# Recommender Systems

Recommender systems are useful for recommending users items based on their past preferences. Recommender systems are generally classified into the following categories:

- **Content-based** based on similarity of item attributes (information about items e.g. keywords, categories, etc. and users (preferences, profiles, etc.). For instance, if a user liked Item 1, the recommender system would recommend items with similar characteristics. If we would talk about movies, those characteristics would include producer, starring actors, genre, run time, release date, etc. Typically, this can be done with a binary classification supervised algorithm.
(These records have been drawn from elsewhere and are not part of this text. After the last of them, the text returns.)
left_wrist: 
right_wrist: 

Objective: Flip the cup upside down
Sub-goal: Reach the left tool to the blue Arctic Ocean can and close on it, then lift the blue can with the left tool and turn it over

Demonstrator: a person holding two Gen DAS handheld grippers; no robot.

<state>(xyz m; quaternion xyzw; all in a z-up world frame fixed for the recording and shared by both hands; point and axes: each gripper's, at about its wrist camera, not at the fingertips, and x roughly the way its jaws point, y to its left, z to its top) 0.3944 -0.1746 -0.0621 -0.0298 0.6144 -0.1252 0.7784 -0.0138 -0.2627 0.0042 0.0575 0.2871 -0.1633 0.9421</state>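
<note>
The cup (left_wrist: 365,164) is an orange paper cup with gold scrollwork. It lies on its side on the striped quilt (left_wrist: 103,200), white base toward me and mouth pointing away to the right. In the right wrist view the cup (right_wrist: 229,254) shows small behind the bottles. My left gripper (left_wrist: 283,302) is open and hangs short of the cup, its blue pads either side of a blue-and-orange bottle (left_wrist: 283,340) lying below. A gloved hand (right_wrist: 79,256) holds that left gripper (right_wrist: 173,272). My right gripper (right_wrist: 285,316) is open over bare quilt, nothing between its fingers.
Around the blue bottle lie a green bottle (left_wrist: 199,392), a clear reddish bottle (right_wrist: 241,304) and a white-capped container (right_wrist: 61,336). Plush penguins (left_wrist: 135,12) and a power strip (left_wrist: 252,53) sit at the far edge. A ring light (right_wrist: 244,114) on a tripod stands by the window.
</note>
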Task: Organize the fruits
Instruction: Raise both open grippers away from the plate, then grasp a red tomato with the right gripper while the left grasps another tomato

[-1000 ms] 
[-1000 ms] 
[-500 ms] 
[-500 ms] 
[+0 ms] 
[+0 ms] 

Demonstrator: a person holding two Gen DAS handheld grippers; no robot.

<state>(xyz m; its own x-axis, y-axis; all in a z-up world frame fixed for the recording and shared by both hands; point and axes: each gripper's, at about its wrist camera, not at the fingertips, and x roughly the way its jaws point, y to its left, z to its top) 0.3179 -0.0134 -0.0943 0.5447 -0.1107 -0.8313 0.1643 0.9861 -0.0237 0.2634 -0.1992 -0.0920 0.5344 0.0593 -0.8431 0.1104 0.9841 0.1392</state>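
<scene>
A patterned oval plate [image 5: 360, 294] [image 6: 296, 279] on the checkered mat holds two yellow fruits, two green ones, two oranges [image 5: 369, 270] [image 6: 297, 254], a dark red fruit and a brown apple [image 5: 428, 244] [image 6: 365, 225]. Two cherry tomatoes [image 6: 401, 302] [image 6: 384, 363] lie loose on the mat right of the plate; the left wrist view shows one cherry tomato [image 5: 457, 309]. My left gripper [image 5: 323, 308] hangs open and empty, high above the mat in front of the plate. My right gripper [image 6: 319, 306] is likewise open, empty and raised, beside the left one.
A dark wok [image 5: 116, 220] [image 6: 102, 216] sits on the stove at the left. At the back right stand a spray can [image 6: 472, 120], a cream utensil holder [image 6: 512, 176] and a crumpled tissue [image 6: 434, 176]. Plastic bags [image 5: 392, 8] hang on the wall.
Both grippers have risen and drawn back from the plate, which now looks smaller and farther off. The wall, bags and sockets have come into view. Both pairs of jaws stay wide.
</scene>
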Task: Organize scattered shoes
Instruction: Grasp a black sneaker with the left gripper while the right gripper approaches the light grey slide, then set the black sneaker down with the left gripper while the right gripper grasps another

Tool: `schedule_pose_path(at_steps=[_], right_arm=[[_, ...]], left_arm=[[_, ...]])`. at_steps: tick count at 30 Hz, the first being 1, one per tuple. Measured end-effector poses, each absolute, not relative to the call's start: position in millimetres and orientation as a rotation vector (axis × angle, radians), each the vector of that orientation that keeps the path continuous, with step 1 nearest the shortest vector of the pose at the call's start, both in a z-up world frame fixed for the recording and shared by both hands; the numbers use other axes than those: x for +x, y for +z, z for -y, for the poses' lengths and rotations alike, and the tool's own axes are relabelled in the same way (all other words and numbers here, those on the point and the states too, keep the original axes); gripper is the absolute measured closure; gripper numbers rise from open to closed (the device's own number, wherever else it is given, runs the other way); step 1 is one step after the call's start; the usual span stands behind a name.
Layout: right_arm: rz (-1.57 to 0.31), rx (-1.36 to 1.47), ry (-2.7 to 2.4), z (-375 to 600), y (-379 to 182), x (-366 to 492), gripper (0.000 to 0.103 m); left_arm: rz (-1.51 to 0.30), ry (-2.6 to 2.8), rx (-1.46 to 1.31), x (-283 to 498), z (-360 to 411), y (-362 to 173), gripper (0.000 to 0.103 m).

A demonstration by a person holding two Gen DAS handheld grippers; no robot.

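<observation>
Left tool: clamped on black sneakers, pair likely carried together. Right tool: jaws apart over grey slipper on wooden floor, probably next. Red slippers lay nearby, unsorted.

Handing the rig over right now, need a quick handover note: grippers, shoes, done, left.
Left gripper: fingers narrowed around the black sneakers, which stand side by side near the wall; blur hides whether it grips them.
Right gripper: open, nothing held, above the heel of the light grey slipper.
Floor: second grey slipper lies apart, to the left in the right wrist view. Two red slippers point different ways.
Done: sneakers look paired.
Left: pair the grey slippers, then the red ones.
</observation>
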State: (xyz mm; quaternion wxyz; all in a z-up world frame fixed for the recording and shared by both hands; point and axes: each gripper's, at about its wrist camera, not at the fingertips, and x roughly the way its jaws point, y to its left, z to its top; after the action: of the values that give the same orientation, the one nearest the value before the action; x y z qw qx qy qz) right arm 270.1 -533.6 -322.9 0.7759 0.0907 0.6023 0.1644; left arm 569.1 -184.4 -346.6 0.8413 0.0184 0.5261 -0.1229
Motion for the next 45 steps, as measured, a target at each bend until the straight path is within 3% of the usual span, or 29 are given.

- **Collaborative filtering**, which calculates similarity from interactions (e.g. ratings, number of purchases, likes, etc.). This process finds customers who have similar preferences, and then gives recommendations to one customer from a set of items that are new to that particular customer and preferred by other customers with a similar profile. The system makes an assumption that users with similar movie watching habits have similar preferences in general. It finds users who watch videos similar to those the user watches, then identifies videos those similar users have watched, but which the first user has not. Finally, it makes recommendations on that basis. There are 3 approaches to this; user-user collaborative filtering, item-item collaborative filtering and matrix factorization.


- New approaches and usually more powerful are **Hybrid systems**, which combine the two aforementioned methods.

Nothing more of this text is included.